Том 3. Товарищи по оружию. Повести. Пьесы

22
18
20
22
24
26
28
30

Он кричал потому, что, наверное, нет страха нестерпимее, чем страх за людей, которых ты только что оперировал, которым только что при тебе накладывали повязки и шины и которых сейчас снова на твоих глазах пытаются убить.

– Сейчас начнется, – вдруг очень тихо и почти спокойно сказал он, как человек, который видит опасность, но уже ничего не может сделать.

– Яков Абрамович! Ложитесь! – крикнула медсестра.

Теперь Артемьев уже не только слышал прерывистое гудение самолетов, но и видел, как три бомбардировщика, снижаясь, вкось чертили небо.

Захлебываясь, застрочили счетверенные пулеметы. Они стояли близко, и их выстрелы, как молотки, стучали в уши Артемьева с такой силой, как будто он находился внутри огромного котла. Теперь он не слышал звука самолетов, – казалось, они снижаются совершенно беззвучно.

Позади него с силой дрогнула земля, так, будто кто-то взял и несколько раз подряд тряхнул его за плечи.
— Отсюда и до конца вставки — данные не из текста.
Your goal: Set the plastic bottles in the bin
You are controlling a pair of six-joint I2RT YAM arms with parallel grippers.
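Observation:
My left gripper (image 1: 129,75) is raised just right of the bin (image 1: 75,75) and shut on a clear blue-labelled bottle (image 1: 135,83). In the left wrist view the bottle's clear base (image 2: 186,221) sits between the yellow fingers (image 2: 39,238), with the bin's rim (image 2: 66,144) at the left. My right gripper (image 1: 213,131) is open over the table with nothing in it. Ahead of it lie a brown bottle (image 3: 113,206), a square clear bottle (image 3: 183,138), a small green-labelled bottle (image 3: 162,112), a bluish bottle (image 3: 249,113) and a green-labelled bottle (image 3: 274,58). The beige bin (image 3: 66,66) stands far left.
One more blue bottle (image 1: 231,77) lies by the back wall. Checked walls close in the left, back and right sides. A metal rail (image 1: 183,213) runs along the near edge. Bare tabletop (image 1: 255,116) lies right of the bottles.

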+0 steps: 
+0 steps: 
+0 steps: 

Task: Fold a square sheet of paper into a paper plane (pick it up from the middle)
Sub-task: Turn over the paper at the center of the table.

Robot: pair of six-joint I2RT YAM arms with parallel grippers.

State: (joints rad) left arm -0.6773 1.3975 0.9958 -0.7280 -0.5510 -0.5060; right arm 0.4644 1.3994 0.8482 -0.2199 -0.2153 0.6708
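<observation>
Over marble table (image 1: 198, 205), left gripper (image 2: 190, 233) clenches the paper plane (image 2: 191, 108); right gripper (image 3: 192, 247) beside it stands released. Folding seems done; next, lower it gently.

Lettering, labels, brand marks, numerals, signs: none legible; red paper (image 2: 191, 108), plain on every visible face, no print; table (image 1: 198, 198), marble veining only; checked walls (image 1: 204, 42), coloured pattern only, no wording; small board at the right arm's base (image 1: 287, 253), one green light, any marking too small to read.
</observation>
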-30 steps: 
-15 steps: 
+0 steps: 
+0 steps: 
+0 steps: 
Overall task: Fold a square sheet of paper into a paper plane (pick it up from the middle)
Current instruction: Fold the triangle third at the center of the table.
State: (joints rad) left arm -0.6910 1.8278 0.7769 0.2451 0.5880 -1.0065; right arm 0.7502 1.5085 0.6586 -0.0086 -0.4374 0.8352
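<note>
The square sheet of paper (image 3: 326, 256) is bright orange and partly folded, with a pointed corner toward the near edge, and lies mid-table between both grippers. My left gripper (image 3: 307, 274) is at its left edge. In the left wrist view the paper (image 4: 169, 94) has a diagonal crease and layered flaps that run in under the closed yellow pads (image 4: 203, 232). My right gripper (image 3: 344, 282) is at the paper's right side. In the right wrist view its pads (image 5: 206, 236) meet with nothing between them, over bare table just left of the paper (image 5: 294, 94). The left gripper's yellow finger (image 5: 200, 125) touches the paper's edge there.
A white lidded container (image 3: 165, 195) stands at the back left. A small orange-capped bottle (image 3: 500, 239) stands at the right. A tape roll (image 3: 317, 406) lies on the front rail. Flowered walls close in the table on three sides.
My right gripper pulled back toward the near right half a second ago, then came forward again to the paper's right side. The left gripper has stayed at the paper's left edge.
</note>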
Потом он услышал гул выходивших из пике самолетов, и снова в уши ударили молотки счетверенной установки.

Только сейчас Артемьев заметил, что врач не ложился на землю; он так и стоял в двух шагах от Артемьева, там, где его застала бомбежка, глядя в небо и засунув, как деревенские женщины, руки под свой клеенчатый фартук.

Японцы второй день бомбили переправу. Она была их главной целью и сейчас. За два дня они сбросили кругом несколько сот бомб, так и не попав в узкий двухметровый мост. Если бы военные действия длились две недели, все бы уже знали, что в мост попасть не так-то просто, но военные действия не длились еще и двух суток, и то, что японцы не могут попасть в мост, казалось чудом. Люди еще не поняли, что самое опасное место не на мосту, а в радиусе пятисот метров вокруг него, то есть именно там, где помещался перевязочный пункт. После двух недель войны никому бы не пришло в голову разместить его здесь, а сейчас еще никому не приходило в голову разместить его в другом месте. Наоборот, всем хотелось, чтобы раненые на всякий случай были как можно ближе к переправе.
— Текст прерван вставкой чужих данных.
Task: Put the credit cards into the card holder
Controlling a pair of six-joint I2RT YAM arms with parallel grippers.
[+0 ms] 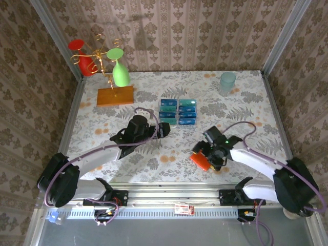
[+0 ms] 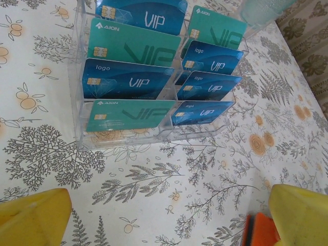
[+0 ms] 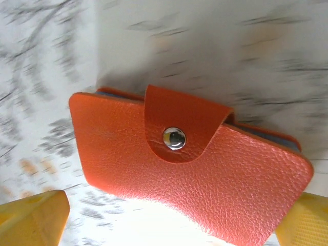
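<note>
The floral counter (image 1: 154, 159) carries a clear tray (image 2: 82, 138) at its centre, holding the credit cards (image 2: 128, 82) tilted in slots, top edges exposed for pinching. The left end effector (image 2: 166, 225) faces them, released. The right end effector (image 3: 168, 219), also released, straddles the snapped-shut card holder (image 3: 205, 174) toward the near edge, presumably to open it.

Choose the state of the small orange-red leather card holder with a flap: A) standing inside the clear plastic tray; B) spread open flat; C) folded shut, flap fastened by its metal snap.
C: the right wrist view shows the orange-red leather card holder folded shut, its flap held down by the round metal snap.
</note>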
Когда бомбардировщики во второй раз пошли на снижение, Артемьев увидел, как там, наверху, оторвались черные капли бомб.

Его толкнуло, приподняло, и, когда он очнулся, ему показалось, что он так и остался в воздухе, не упав обратно на землю.

Сначала он ощутил, что его покачивает, но под ним ничего нет. Потом он почувствовал чье-то прикосновение под коленками, тупую, ломящую боль во всем теле и острую, свирепую – в плече и руке.

– Осторожней! – услышал он и понял, что его несут. – Давай капитана к левой стенке, – сказал чей-то голос, – а к правой этого, с лицевым ранением, он тоже сидеть не может.

– А когда военврача вывезем? – спросил другой голос, – Военврача надо вывезти.

– Военврач уже помер, – сказал первый голос, – Второй машиной вывезем. Давай живых сначала. Перехвати пониже, – продолжал тот же голос. – Плечом за борт не задень!

И Артемьев почувствовал, как чья-то рука перехватила его пониже, и ему стало не так больно. Приподняв веки, он увидел прямо над собой, совсем близко от своего лица, молодые, добрые глаза того шофера санитарной машины, вместе с которым он утром ехал на передовую. Увидел, вздрогнул от боли, успел подумать, что, кажется, умирает, и снова потерял сознание.

Глава шестая

Совещание, созванное комбригом Сарычевым, командиром 19-й танковой бригады, подходило к концу. Завтра утром бригаде предстояло вывести свои танки с зимних квартир и начать четырехсоткилометровый марш в район Халхин-Гола.

Все основное было уже сказано – намечен маршрут, определены места малых привалов и ночевок, рассчитаны запасы горючего и воды. Были продуманы и остальные многочисленные подробности, не учтя которых нельзя начинать движения через пустыню нескольких сот боевых и транспортных машин и двух тысяч людей, составляющих танковую бригаду.

Сарычеву оставалось сказать немногое, но зато самое главное, – об особенностях предстоящего марша.

Прежде чем сказать это главное, Сарычев сделал длинную паузу и внимательно оглядел сидевших перед ним людей.